AIM OF THE EXERCISE
Give the number of lines in the data below where the string "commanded" occurs, and nothing else.
※ ※ ※
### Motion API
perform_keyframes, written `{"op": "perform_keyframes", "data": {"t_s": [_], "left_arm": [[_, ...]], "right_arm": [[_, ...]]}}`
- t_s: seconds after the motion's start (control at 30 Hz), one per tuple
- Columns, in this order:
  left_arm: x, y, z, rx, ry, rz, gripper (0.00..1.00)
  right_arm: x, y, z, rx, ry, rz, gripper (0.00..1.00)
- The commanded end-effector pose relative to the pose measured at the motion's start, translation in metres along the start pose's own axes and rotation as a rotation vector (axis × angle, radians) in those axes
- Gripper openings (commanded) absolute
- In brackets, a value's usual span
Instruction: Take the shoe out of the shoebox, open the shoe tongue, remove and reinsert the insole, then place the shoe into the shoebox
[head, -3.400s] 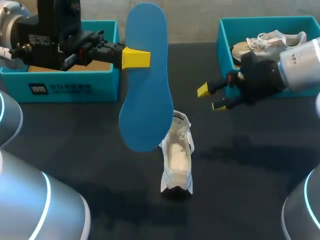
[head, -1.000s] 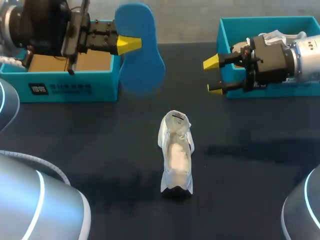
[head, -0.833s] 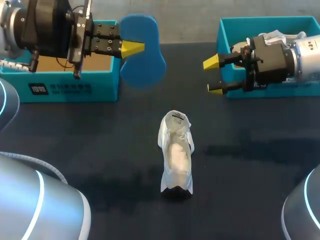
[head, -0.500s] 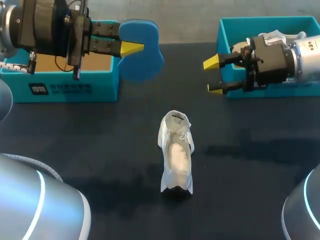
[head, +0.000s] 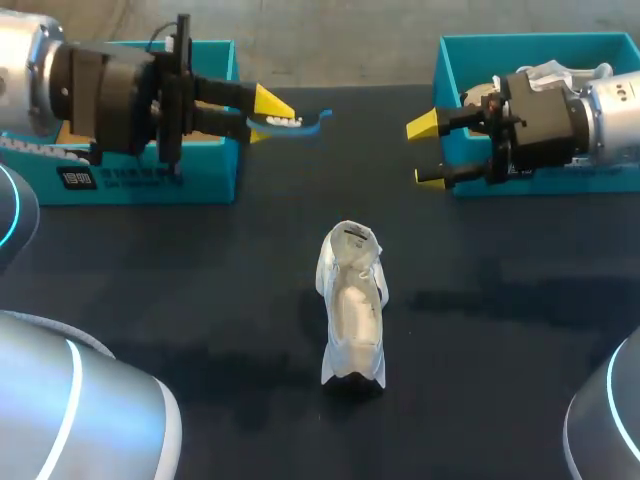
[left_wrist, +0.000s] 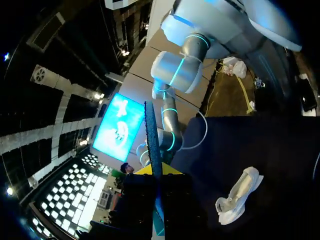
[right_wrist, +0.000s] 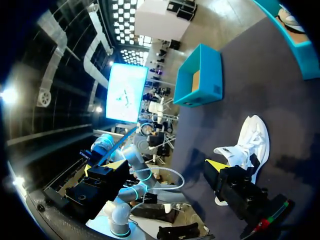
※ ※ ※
PROBLEM SOLUTION
2